Estão na lenda as grandes marchas na América, como a de Selma em 1965 ou as pacifistas contra a guerra do Vietname, nos anos 60 e 70. Uma outra, em 2004, contra a política de George W. Bush. Esta marcha de 21 de janeiro de 2017, mesmo que não seja a maior, não sei, fica certamente para a memória. Tem aspetos épicos e funcionou, com irreverência feminina, como uma gigantesca sessão de terapia de grupo para os opositores a Trump, no dia seguinte ao da posse do presidente. O que estimula constatar nesta manifestação pussyhat é a alegria multicultural que se sentiu em todos os desfiles. Foram uma festa democrática. A demonstrar como uma manifestação de protesto não tem de ser uma coisa lúgubre, a destilar ódios.
As estrelas do espetáculo colocaram-se na primeira linha das pussy, exploraram a sua celebridade. É um facto que houve discursos cheios de fúria, como o de Ashley Judd que respondeu com alma e vigor ao “nasty woman” que Trump atirou sobre Hillary na campanha. Mas também houve o falar claro de Scarlett Johansson dirigido a Trump: “Não votei em si, hoje aceito-o como presidente, mas tenho medo pelo que vai ser o futuro de mulheres como a minha mãe ou a minha irmã, e as tantas outras que estão em vias de ficar sem assistência médica e não se sabe o quê mais. É por isso que temos de ficar vigilantes e ativas na comunidade”.
Estudos sobre o voto nas presidenciais mostram que 42% das mulheres dos EUA votou por Trump. Entre as mulheres brancas, a percentagem de voto em Trump foi de 53%.
As manifestações de sábado nos EUA juntaram sobretudo gente da América das grandes cidades. Na véspera, para celebrar Trump, era mais a gente do interior da América, que viajou a Washington com grande esperança no novo presidente.
Resulta uma evidência: há uma divisão profunda dentro dos EUA. Vai ser preciso que alguém explore a possibilidade de fazer pontes. E há que pensar em como tratar a questão na Europa, onde a mensagem de Trump está a aliciar bastante gente e a impulsionar políticos ultra cuja marca identitária é a liquidação da União Europeia e o que esta representa como esperança (tão debilitada, infelizmente) de convivência com tolerância, em liberdade e respeito.
Também por estes dias:
Theresa May, a chefe do governo de Londres, anda embalada pela parceria com Trump. Agora, o Supremo Tribunal britânico acaba de transferir para os deputados a última palavra sobre o Brexit.
A esquerda francesa está estilhaçada, sem liderança, sem esperança. Há cinco anos, Hollande triunfou (catapultado pela rejeição de Sarkozy) e impulsionou a maioria absoluta dos socialistas. Passados cinco anos, a frustração é geral, os socialistas franceses não enxergam um amanhã de esperança e a eleição presidencial, daqui a três meses, vai ser decidida à direita, entre um liberal clássico (Fillon) e uma ultra (Le Pen). Vai ser o assalto da antipolítica? O PSF vai resistir?
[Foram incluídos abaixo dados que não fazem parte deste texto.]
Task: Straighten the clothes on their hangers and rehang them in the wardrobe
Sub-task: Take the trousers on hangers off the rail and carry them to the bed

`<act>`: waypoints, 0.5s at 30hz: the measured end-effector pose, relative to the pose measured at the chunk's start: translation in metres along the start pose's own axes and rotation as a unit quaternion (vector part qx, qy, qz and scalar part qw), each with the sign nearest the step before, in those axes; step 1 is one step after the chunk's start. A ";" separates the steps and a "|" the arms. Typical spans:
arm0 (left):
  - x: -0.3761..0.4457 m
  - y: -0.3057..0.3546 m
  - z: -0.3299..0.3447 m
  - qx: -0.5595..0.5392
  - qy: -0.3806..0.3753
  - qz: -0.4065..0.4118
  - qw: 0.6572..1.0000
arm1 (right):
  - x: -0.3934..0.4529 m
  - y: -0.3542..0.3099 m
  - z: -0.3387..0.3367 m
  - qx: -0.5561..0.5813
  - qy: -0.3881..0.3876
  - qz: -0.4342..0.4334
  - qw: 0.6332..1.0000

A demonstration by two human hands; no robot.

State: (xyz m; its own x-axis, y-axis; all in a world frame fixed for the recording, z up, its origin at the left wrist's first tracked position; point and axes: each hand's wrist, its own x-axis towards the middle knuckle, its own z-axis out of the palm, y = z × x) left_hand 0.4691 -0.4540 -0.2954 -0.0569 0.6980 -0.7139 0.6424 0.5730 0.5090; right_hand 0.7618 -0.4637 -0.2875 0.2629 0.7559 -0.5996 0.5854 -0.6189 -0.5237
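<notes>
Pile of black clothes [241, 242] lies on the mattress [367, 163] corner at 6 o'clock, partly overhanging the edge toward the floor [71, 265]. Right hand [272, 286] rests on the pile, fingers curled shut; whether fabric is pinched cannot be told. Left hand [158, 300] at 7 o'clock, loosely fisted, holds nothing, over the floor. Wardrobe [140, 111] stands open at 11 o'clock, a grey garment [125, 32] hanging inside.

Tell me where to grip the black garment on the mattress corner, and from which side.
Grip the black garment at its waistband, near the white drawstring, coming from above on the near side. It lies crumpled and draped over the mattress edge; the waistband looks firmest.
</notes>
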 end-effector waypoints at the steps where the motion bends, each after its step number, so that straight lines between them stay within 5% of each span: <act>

A intenção de Trump de levar a embaixada dos EUA de Telavive para Jerusalém tende a inflamar o que é altamente inflamável.
Os veteranos estão de volta no topo do ténis mundial: Federer (35 anos), Nadal (30), Venus Williams (36), comandam a abertura da temporada na Austrália.
Holywood escolheu dançar nos Óscares ao ritmo de La La Land. Vamos para a festa.